__Assignment__.
Somewhere below, one line contains "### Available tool" and a later line contains "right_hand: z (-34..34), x". Output those two lines and everything between them exactly, and nothing else.

____ Given material

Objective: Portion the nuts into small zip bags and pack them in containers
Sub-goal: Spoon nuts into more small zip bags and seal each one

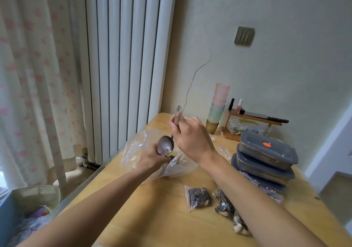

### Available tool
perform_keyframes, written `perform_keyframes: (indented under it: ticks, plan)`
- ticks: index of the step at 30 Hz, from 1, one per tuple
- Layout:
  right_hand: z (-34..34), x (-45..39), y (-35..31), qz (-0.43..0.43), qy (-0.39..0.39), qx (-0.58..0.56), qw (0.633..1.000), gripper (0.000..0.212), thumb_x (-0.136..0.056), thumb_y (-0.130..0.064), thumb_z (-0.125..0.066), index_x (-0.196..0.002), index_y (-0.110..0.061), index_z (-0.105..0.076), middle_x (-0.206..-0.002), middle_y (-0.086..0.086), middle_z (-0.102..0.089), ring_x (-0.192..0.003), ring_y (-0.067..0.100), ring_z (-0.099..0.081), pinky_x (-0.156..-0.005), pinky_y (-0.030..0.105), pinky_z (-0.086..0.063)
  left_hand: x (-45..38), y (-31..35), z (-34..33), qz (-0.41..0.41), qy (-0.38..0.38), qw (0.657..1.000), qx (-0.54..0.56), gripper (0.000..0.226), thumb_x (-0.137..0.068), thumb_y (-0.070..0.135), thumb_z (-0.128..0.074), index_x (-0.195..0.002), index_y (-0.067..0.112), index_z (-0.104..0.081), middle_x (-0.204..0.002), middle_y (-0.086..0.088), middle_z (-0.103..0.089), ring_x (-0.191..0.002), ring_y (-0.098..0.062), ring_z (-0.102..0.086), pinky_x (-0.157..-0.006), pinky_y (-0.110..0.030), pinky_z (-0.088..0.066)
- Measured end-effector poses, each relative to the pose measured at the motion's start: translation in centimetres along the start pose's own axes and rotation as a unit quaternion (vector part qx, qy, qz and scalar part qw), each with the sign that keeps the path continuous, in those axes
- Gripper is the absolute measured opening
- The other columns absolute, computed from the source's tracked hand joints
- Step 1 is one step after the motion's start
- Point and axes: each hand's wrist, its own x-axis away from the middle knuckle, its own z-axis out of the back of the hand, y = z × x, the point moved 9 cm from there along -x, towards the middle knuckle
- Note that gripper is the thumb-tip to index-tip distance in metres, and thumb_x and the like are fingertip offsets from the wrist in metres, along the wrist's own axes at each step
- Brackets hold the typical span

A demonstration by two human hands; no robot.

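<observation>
My right hand grips the handle of a metal spoon, bowl pointing down. Just below the spoon bowl, my left hand holds a small zip bag, mostly hidden by the fingers, with dark nuts showing at its mouth. Both hands work over a large clear plastic bag lying on the wooden table. A filled small zip bag of dark nuts lies in front, and more filled bags lie partly under my right forearm. Three lidded grey containers are stacked at the right.
Stacked plastic cups and a small wooden rack with bottles stand at the table's back. A white radiator and a curtain are to the left. A blue box sits at the lower left.
</observation>
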Motion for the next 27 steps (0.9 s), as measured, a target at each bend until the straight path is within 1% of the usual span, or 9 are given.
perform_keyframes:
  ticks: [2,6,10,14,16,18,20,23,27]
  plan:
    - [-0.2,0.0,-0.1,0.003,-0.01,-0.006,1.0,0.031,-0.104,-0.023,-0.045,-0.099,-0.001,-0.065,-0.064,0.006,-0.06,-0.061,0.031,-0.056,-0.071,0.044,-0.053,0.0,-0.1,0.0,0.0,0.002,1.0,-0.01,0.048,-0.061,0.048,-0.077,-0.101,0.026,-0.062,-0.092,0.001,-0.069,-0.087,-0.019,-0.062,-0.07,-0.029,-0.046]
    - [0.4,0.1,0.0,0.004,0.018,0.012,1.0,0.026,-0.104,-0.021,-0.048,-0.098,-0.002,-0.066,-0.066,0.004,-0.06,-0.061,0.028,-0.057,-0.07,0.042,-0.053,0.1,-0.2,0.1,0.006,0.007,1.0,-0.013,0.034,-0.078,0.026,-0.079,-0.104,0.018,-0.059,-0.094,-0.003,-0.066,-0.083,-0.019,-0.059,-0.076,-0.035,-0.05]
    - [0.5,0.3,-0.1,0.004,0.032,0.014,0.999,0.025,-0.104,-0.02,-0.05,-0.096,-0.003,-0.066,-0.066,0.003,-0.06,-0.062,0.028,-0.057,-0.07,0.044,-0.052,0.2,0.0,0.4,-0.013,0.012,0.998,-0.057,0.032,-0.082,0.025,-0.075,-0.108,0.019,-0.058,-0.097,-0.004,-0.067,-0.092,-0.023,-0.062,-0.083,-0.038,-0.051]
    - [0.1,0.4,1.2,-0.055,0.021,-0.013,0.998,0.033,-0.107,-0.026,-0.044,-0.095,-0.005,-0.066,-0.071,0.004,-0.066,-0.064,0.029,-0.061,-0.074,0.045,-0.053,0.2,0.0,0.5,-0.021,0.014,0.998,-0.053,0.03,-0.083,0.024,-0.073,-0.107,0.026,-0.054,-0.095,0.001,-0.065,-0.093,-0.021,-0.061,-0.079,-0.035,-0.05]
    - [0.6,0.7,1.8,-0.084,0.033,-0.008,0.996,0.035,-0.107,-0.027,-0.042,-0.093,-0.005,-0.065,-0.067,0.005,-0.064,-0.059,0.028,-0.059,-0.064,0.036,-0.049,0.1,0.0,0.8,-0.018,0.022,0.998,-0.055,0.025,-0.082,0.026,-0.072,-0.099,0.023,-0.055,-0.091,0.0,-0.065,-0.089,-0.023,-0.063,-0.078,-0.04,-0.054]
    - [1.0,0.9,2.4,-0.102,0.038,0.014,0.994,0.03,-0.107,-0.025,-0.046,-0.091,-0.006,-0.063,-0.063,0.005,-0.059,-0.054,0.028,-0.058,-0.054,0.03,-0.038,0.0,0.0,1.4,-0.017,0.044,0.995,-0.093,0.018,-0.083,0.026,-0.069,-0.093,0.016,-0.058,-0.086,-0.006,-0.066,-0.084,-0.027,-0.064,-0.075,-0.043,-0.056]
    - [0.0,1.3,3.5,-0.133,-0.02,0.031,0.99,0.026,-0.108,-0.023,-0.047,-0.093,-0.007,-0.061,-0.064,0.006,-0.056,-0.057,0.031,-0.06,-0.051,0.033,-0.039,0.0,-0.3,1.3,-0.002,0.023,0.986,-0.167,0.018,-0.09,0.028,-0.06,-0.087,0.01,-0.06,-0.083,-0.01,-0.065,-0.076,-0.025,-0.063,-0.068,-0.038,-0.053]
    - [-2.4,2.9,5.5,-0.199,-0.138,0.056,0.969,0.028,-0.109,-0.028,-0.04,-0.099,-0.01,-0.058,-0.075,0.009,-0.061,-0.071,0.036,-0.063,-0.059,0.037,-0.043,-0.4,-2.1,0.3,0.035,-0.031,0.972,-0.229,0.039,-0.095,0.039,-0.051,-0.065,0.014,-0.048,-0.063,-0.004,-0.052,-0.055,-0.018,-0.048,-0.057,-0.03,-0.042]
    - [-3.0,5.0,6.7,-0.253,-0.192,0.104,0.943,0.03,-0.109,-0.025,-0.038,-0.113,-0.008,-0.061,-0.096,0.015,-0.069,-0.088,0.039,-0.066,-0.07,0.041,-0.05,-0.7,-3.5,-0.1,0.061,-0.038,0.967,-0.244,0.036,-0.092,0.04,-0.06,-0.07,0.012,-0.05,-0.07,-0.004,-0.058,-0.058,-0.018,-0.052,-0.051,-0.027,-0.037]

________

__Answer box__.
### Available tool
perform_keyframes, written `perform_keyframes: (indented under it: ticks, plan)`
- ticks: index of the step at 30 Hz, from 1, one per tuple
- Layout:
  right_hand: z (-34..34), x (-45..39), y (-35..31), qz (-0.43..0.43), qy (-0.39..0.39), qx (-0.58..0.56), qw (0.633..1.000), gripper (0.000..0.212), thumb_x (-0.136..0.056), thumb_y (-0.130..0.064), thumb_z (-0.125..0.066), index_x (-0.196..0.002), index_y (-0.110..0.061), index_z (-0.105..0.076), middle_x (-0.206..-0.002), middle_y (-0.086..0.086), middle_z (-0.102..0.089), ring_x (-0.192..0.003), ring_y (-0.067..0.100), ring_z (-0.099..0.081), pinky_x (-0.156..-0.005), pinky_y (-0.030..0.105), pinky_z (-0.086..0.063)

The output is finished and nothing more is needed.